De 1859 à 1862, le programme de réarmement des frontières conduit à construire sur les îles du Frioul de nombreuses batteries.
Jusqu’à l’occupation allemande de 1942, les forts sont occupés par des régiments affectés à la défense et à la surveillance de la rade.
En 1970, la ville de Marseille rachète au Ministère de la Défense une grande partie du Frioul et engage un programme de construction visant à créer sur ces îles un nouveau quartier de Marseille. L’urbanisation commence à partir de 1974. Le quartier compte actuellement un peu moins de 150 d’habitants à l’année. Le Frioul abrite également un centre de vacances de la Fédération Léo-Lagrange, une caserne de marins-pompiers, l'une des stations du service du pilotage de Marseille-Fos, et une ferme aquacole bio, installée dans l'ancien port de quarantaine de Pomègues.
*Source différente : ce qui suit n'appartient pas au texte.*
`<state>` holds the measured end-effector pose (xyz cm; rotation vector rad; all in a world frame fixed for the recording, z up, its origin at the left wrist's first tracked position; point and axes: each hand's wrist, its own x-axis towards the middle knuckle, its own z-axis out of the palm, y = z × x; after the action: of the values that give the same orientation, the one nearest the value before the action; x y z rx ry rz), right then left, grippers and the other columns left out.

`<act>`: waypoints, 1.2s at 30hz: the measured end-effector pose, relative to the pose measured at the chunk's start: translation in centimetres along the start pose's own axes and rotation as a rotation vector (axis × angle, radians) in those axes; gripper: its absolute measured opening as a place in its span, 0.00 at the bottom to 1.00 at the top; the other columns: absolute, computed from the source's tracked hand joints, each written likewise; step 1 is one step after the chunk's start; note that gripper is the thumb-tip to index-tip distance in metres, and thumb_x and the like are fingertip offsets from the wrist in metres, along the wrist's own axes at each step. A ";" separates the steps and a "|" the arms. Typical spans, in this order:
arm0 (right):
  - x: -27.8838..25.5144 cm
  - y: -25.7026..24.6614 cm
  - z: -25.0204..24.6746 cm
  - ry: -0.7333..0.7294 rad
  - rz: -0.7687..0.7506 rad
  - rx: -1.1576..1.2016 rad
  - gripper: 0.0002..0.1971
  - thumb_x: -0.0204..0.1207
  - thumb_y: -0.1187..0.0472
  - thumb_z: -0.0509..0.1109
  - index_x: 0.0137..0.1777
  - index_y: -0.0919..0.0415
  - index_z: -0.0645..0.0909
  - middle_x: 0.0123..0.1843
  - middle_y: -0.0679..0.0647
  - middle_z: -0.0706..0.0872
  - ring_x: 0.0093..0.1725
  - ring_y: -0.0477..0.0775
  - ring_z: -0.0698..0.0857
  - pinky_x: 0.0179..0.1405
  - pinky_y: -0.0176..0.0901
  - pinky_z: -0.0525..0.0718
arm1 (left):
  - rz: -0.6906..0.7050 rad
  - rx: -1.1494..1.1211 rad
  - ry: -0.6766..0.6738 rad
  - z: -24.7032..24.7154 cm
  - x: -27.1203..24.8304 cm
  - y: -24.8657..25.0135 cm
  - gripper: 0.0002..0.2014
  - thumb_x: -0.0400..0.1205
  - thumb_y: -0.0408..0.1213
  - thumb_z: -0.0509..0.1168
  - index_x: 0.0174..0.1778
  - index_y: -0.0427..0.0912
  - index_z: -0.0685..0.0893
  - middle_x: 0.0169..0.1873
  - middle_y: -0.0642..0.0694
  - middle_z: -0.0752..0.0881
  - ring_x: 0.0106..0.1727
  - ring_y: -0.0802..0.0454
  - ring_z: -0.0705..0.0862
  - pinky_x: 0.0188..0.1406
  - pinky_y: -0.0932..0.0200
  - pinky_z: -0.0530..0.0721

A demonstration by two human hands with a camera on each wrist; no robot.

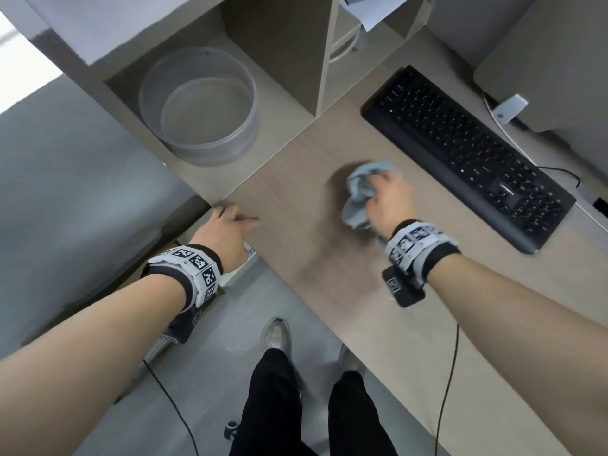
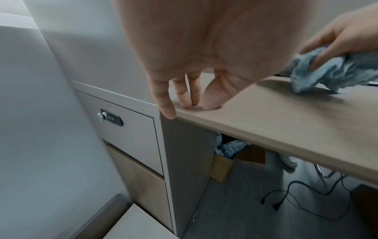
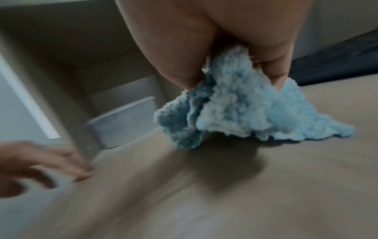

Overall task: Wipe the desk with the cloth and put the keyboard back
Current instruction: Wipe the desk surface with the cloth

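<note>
My right hand [image 1: 385,199] grips a crumpled light-blue cloth [image 1: 360,189] [image 3: 241,110] [image 2: 319,76] and holds it down on the wooden desk [image 1: 306,199], left of the keyboard. The black keyboard [image 1: 467,156] lies diagonally at the back right of the desk, pushed away from the front edge. My left hand [image 1: 227,222] [image 2: 184,100] rests with straight fingers on the desk's left front corner [image 2: 169,116], fingertips touching the top. The cloth and right hand are motion-blurred.
A round grey container [image 1: 200,103] [image 3: 120,122] stands in an open shelf compartment left of the desk. A monitor base [image 1: 539,77] with cables sits behind the keyboard. A locked drawer unit [image 2: 126,122] stands under the corner; a cardboard box [image 2: 225,163] and cables lie below.
</note>
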<state>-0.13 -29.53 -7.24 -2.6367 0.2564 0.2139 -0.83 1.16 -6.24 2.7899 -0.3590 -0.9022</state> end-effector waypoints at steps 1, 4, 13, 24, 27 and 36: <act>1.2 1.6 -0.6 0.015 0.090 -0.038 0.22 0.73 0.70 0.60 0.66 0.61 0.82 0.75 0.63 0.75 0.72 0.71 0.75 0.73 0.60 0.75 | -0.007 -0.021 0.012 -0.3 0.3 -0.2 0.36 0.71 0.26 0.58 0.76 0.55 0.72 0.72 0.48 0.70 0.74 0.43 0.61 0.75 0.49 0.69; 2.5 4.5 -1.4 0.004 0.271 -0.165 0.24 0.74 0.70 0.61 0.71 0.61 0.78 0.75 0.65 0.73 0.72 0.73 0.70 0.72 0.56 0.73 | -0.059 -0.113 0.110 -0.7 1.0 -1.2 0.36 0.69 0.25 0.57 0.76 0.52 0.74 0.74 0.47 0.72 0.75 0.43 0.64 0.75 0.51 0.68; 3.6 -5.7 4.0 -0.210 -0.072 -0.240 0.25 0.75 0.63 0.65 0.74 0.54 0.75 0.76 0.62 0.71 0.74 0.67 0.70 0.70 0.60 0.74 | -0.003 -0.030 0.151 0.4 0.5 -3.0 0.36 0.67 0.25 0.59 0.76 0.43 0.72 0.77 0.50 0.68 0.77 0.47 0.65 0.75 0.51 0.70; 7.8 -3.4 1.1 -0.077 0.148 -0.162 0.24 0.78 0.65 0.63 0.75 0.55 0.75 0.70 0.63 0.81 0.69 0.69 0.79 0.68 0.56 0.78 | -0.008 0.002 0.098 0.1 0.0 -3.5 0.39 0.68 0.28 0.59 0.79 0.50 0.67 0.82 0.55 0.63 0.82 0.53 0.57 0.76 0.49 0.71; 8.4 -6.8 2.7 -0.184 0.040 -0.236 0.24 0.78 0.61 0.63 0.75 0.55 0.74 0.71 0.64 0.80 0.69 0.67 0.79 0.68 0.55 0.76 | -0.016 -0.008 0.089 0.3 0.1 -3.3 0.39 0.68 0.29 0.60 0.79 0.48 0.67 0.82 0.54 0.62 0.82 0.53 0.57 0.77 0.48 0.70; -3.7 -13.7 7.0 -0.652 -0.487 -0.050 0.18 0.76 0.72 0.62 0.64 0.62 0.81 0.65 0.57 0.83 0.64 0.58 0.80 0.69 0.52 0.75 | -0.065 -0.156 0.088 -0.2 -1.3 -4.0 0.35 0.69 0.26 0.59 0.77 0.44 0.71 0.82 0.48 0.64 0.81 0.48 0.63 0.77 0.52 0.69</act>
<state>-1.49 -13.74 -6.51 -2.4232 -0.6012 0.8805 -1.03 5.40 -6.33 2.7003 -0.1778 -0.7811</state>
En 2013, la Défense a affecté au Conservatoire du littoral une parcelle supportant un bâtiment dénommé « Villa Marine ». Cet édifice est construit en surplomb de la mer sur une côte rocheuse de l’île de Ratonneau et sur la voie d’accès à la plage et à l’Hôpital Caroline. Le bâtiment a connu plusieurs usages : logement militaire puis maison d’agrément utilisée pour les vacances des hauts fonctionnaires de la Marine et enfin base logistique pour les marins pompiers de l’île, la maison est actuellement inoccupée et doit faire l’objet d’un programme de restauration afin d’en faire un lieu d’accueil du public.
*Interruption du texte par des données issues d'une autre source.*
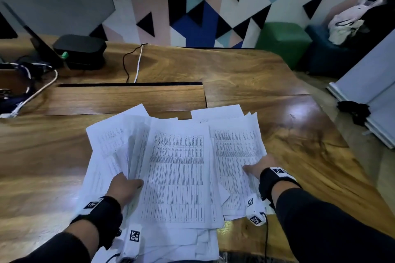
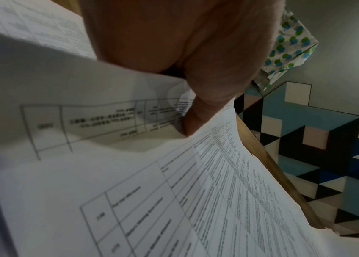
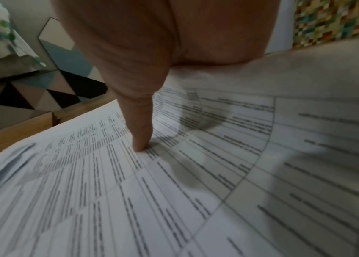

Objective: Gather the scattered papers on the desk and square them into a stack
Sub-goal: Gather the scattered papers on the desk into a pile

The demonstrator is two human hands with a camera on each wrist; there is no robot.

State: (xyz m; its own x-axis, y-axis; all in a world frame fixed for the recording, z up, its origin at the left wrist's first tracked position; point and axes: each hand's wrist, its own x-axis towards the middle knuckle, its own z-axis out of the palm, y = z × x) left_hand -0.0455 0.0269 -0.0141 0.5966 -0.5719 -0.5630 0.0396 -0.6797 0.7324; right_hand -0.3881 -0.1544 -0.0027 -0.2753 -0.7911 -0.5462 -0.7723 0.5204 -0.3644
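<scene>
A loose, fanned heap of white printed papers (image 1: 177, 166) lies on the wooden desk (image 1: 256, 79) in front of me. My left hand (image 1: 126, 186) grips the left side of the heap, thumb on top and fingers hidden under lifted sheets. In the left wrist view the thumb (image 2: 196, 118) pinches down on the papers (image 2: 174, 200). My right hand (image 1: 259, 167) holds the right sheets at their edge. Its thumb (image 3: 140, 132) presses on the papers (image 3: 130, 200), which curl upward beside it. The right fingers are hidden beneath.
A black box (image 1: 80, 51) and loose cables (image 1: 132, 64) sit at the desk's back left. A long slot (image 1: 130, 84) cuts across the desk behind the papers. A green stool (image 1: 282, 40) and a leaning white board (image 1: 374, 96) stand off the right edge.
</scene>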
Puis en 2014, la ville de Marseille a cédé au Conservatoire du littoral 137 hectares d’espaces naturels.
L’archipel accueille de nombreux visiteurs à la journée ou à la demi-journée : visites touristiques, randonnées pédestres, sorties pédagogiques, plaisance, plongée.
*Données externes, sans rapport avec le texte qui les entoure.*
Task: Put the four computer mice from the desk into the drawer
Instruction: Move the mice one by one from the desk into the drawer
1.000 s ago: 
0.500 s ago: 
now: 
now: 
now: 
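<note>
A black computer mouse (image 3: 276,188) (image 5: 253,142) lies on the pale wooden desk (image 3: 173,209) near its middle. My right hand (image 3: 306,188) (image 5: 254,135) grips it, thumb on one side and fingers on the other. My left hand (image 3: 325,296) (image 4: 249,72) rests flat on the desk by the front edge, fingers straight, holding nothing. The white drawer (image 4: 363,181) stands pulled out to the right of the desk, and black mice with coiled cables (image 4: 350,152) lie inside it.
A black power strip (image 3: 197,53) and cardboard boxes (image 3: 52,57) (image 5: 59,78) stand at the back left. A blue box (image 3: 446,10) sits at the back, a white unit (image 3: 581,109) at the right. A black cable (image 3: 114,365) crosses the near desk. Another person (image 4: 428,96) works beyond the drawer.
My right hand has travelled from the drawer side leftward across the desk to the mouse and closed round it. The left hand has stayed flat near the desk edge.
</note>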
Le patrimoine bâti historique participe à l’attractivité du site. C’est le cas pour l’Hôpital Caroline, monument historique inscrit du 19ème siècle qui compte 12 corps de bâtiments répartis suivant une symétrie autour d'une chapelle centrale et qui fait l’objet d’une restauration depuis 2007. Cette opération pilotée par la Ville de Marseille s’inscrit comme action d'insertion et de formation aux métiers du patrimoine. Depuis fin 2007, se sont plus de 1000 salariés qui ont été embauchés et formés sur ce site. De nombreux visiteurs s’arrêtent sur les lieux pour découvrir cet espace bâti, témoin d’une histoire assez récente et singulière de la ville-port de Marseille.